Ironically, the White House attempt to stop high-level discussion of talking to Iran comes just as the Iranian public dealt a slap in the face to extremist President Mahmud Ahmadinejad, who stole the presidential elections in summer of 2005. Former president Akbar Hashemi Rafsanjani appears to have trounced Ahmadinejad’s own favorite cleric, Mohammad Taqi Misbah Yazdi, an authoritarian anti-democrat.
Back to Washington. The remaining Neoconservatives in the Bush administration, like David Wurmser in Cheney’s office and Abrams at the NSC have been agitating behind the scenes for war on Syria and Iran. These people hate peace the way the devil hates holy water. They confess themselves actively disappointed when a war doesn’t happen. They helped send US troops into Iraq where 24,000 have been wounded or killed, and they’d just love to expend some more lives on other pet projects.

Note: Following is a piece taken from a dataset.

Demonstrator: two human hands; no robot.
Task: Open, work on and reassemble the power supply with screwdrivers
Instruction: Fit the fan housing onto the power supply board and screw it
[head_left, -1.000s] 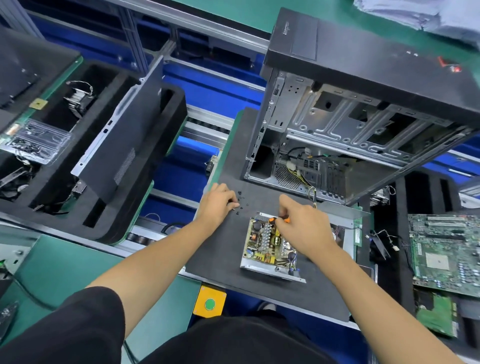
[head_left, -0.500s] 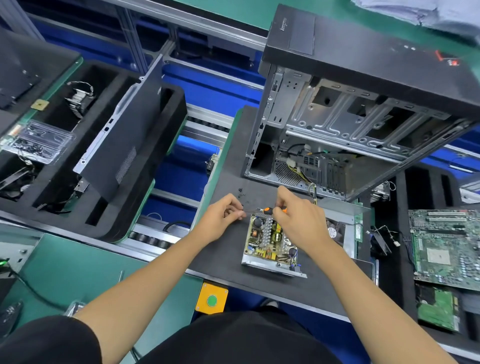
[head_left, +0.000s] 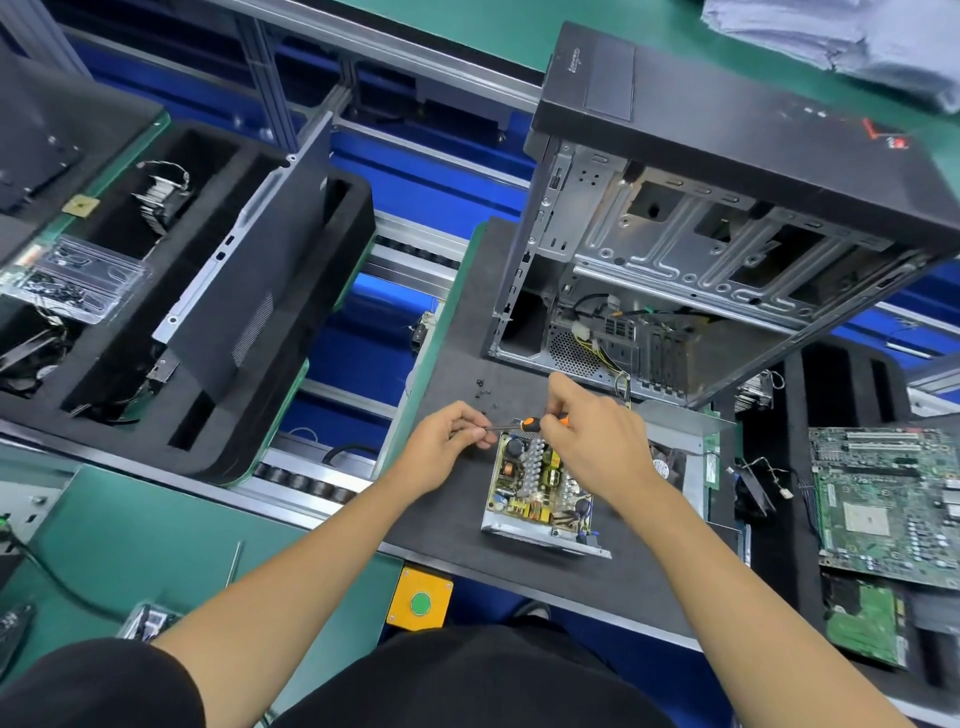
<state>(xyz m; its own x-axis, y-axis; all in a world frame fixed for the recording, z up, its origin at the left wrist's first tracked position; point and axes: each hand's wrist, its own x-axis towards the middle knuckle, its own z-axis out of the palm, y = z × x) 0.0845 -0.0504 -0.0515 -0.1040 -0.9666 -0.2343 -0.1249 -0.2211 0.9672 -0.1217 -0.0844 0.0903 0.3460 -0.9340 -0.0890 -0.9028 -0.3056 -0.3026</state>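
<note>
Your right hand (head_left: 597, 441) grips the orange-and-black-handled screwdriver (head_left: 530, 423) at centre frame; your left hand (head_left: 447, 441) pinches its thin metal shaft. Just below them, the open power supply with its yellow circuit board (head_left: 540, 488) lies on the dark grey mat (head_left: 452, 519).

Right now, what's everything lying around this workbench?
Power supply: one, open, yellow-green board in a silver tray, on the dark mat.
Screwdriver: one, orange and black, held level above the supply.
Loose screws: several, black, on the mat.
Computer case: one, black and silver, open, behind the supply.
Motherboard: one, green, far right.
Button: one, green on a yellow plate, bench edge.
Left hand: pinches the screwdriver's tip.
Right hand: grips its handle.
</note>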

That does it. Elliot Abrams must go. Elliot Abrams is a felon. He was involved in stealing Pentagon weapons from US stockpiles, selling them to the Ayatollah Khomeini, and then stealing the Iranian funds so garnered to give to far-right Central American death squads, and then lying about all this to Congress. The Congress in the Constitution controls the budget. The Congress had cut off money to the rightwing death squads supported by Reagan and henchmen like Abrams. This elaborate criminal conspiracy inside the White House was the Right’s response. They shredded the Constitution (and ever since have been calling their critics “unpatriotic.”)
In 1991, Abrams pled guilty to two misdemeanor counts of lying to Congress under oath. Without the plea deal, he was facing felony charges, since what he did was in fact a felony.
Congress pledged that Abrams would never work at a high level in government again. But by the time the Neoconservative cabal in the Bush administration got Bush to appoint him to the National Security Council, there had been so much turn-over in Congress that, one member told me, “no one remembered who Abrams was.”
I’m serious about this, everyone. The bloggers are touted as influential, but their influence is hard to measure or prove. Let’s make this a test case.
Can Kos help? Eschaton? Talkingpointsmemo? And, it needn’t be only one side of the aisle. A lot of principled persons on the right are deeply troubled by the criminality of this administration.
Please write your congressional representative and your senators and demand that they hold hearings on why Elliot Abrams is in charge of Middle East policy in the Bush White House.
Enough of being ruled by criminals and liars and warmongers. Enough of censorship and attacks on our Constitution. Elliot Abrams must go.
Here is an excerpt of Leverett’s statement on the affair.
‘ Until last week, the Publication Review Board had never sought to remove or change a single word in any of my drafts, including in all of my publications about the Bush administration’s handling of Iran policy. However, last week, the White House inserted itself into the prepublication review process for an op-ed on the administration’s bungling of the Iran portfolio that I had prepared for the New York Times, blocking publication of the piece on the grounds that it would reveal classified information.
This claim is false and, I have come to believe, fabricated by White House officials to silence an established critic of the administration’s foreign policy incompetence at a moment when the White House is working hard to fend off political pressure to take a different approach to Iran and the Middle East more generally.
The op-ed is based on the longer paper I just published with The Century Foundation — which was cleared by the CIA without modifying a single word of the draft. Officials with the CIA’s Publication Review Board have told me that, in their judgment, the draft op-ed does not contain classified material, but that they must bow to the preferences of the White House.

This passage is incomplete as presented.